Write out again, exactly as they appear, the lines from the start of the data below through the line with "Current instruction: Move"; no pictures.

•••

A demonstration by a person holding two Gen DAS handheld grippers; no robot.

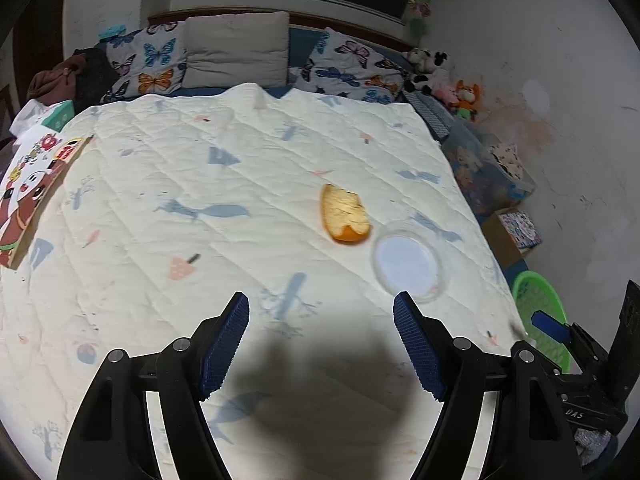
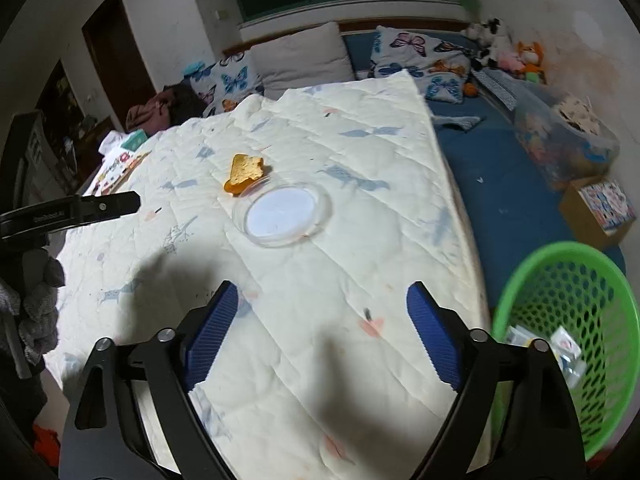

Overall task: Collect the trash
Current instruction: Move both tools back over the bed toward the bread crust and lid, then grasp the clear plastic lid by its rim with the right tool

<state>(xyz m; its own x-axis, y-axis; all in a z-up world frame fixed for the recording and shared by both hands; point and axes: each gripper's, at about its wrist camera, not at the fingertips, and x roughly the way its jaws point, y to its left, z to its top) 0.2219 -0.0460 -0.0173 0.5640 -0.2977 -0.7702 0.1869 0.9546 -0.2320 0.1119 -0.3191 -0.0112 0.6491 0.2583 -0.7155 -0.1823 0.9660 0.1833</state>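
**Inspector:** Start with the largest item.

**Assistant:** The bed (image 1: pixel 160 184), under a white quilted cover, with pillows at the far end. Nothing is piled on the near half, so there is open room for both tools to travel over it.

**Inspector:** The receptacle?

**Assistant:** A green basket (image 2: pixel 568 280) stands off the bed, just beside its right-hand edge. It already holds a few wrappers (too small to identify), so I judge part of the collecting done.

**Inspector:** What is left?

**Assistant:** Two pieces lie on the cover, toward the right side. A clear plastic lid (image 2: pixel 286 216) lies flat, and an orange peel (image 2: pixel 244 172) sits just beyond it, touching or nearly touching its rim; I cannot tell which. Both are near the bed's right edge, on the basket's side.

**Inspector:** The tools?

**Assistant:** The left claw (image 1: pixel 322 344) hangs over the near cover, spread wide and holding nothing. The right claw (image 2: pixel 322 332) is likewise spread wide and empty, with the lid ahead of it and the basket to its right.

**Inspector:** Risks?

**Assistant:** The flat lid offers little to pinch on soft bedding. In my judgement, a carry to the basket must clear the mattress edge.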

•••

RESPONSE TO THIS TASK |
A demonstration by a person holding two Gen DAS handheld grippers; no robot.


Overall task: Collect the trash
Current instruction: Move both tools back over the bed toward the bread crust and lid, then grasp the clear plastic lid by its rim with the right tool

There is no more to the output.